>>>

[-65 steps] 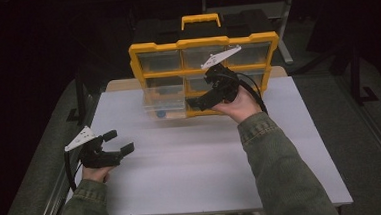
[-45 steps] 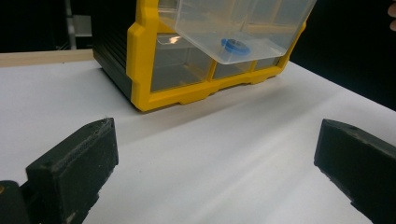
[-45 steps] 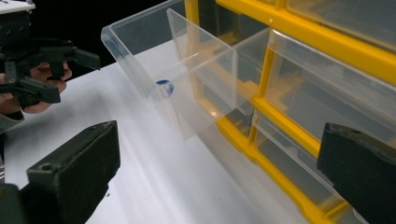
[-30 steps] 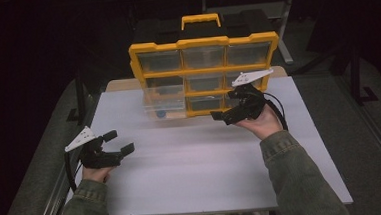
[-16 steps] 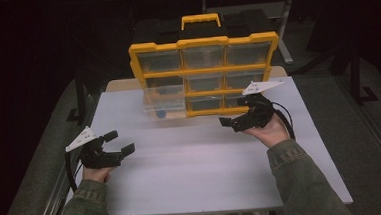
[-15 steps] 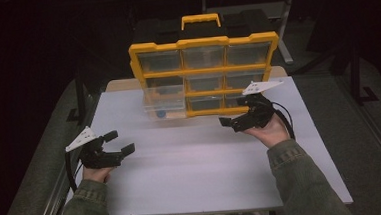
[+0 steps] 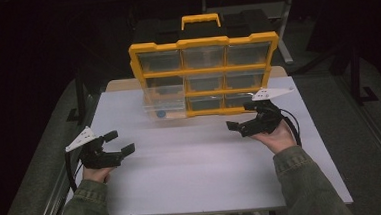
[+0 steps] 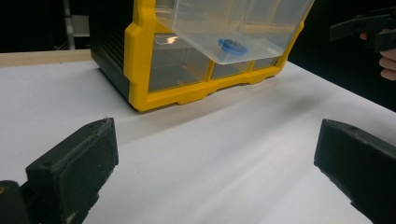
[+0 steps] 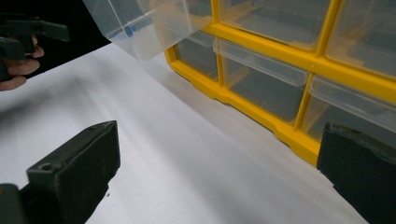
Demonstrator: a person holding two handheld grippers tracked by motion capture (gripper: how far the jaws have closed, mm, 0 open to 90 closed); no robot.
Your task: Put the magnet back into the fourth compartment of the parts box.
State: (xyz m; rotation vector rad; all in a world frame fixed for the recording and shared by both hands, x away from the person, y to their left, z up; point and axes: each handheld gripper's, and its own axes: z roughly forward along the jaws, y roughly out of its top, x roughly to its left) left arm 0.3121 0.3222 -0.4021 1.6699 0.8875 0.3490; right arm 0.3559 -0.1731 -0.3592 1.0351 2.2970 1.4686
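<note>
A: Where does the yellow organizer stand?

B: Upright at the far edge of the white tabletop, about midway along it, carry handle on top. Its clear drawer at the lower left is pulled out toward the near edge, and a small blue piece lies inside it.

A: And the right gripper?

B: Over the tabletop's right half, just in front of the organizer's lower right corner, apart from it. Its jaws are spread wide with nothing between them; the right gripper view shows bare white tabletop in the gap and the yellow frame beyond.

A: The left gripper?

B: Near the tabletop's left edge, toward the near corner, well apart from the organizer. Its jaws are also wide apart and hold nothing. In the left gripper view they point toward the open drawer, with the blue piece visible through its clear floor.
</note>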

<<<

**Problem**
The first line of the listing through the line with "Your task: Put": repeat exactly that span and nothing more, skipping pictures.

**Solution to the exercise**
[-65 steps] 
[-45 steps] 
[-45 steps] 
[-30 steps] 
[-16 steps] 
[-15 steps] 
[+0 steps] 
[+0 steps] 
[+0 steps] 
Demonstrator: a person holding two handheld grippers tracked by motion capture (gripper: how far the jaws have closed, mm, 0 open to 90 closed); no robot.
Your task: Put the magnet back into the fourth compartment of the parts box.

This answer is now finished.